• **What this task involves**: The response should be an exact transcription of the data below, free of images.

• **Information provided**:
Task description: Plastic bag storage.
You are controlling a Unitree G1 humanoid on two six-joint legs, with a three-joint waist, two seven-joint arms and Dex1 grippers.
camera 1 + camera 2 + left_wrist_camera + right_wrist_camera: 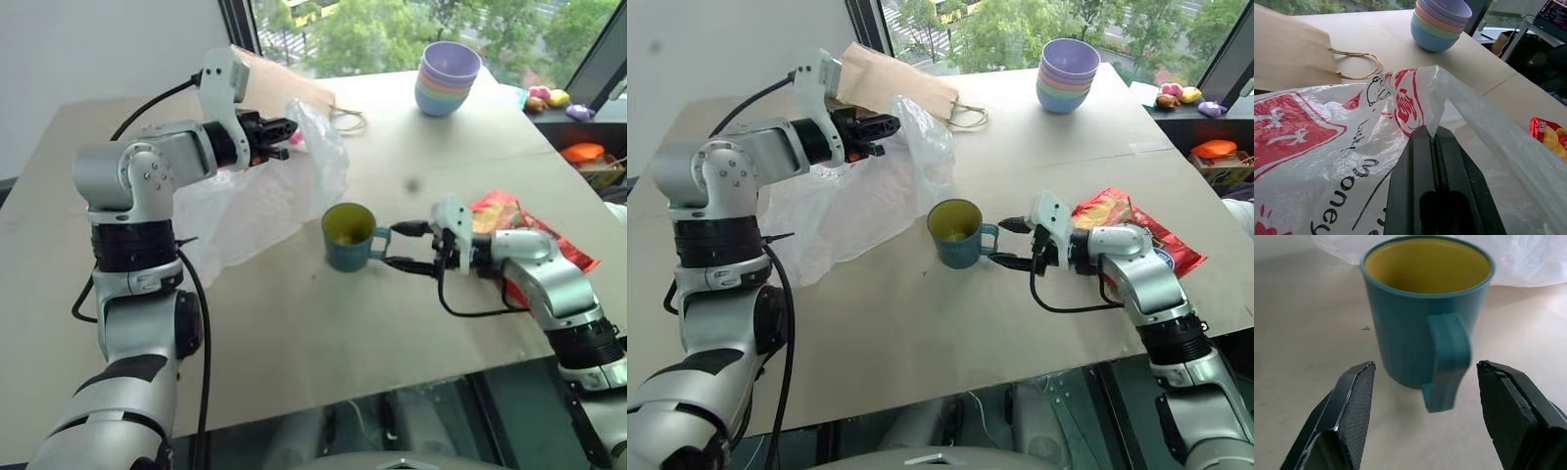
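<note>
Left eye view: on the worktop (294, 333), the plastic bag (257, 196) sprawls beside the paper bag (896, 83), its top edge lifted and pinched by the left gripper (279, 137), fingers pressed together on the film. The right gripper (411, 247) has fingers spread either side of the mug (348, 235) handle. Gathering looks barely begun; next, the right fingers probably must close on that handle.

Thin crinkly glossy plastic bag (1327, 161)
</note>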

• **Task answer**:
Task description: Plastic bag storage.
You are controlling a Unitree G1 humanoid on two six-joint legs, with a three-joint waist, two seven-joint arms and Dex1 grippers.
camera 1 + camera 2 + left_wrist_camera + right_wrist_camera: 
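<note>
Left eye view: on the worktop (294, 333), the plastic bag (257, 196) sprawls beside the paper bag (896, 83), its top edge lifted and pinched by the left gripper (279, 137), fingers pressed together on the film. The right gripper (411, 247) has fingers spread either side of the mug (348, 235) handle. Gathering looks barely begun; next, the right fingers probably must close on that handle.

Thin crinkly glossy plastic bag (1327, 161)
</note>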

The exercise requires nothing more than what has been given.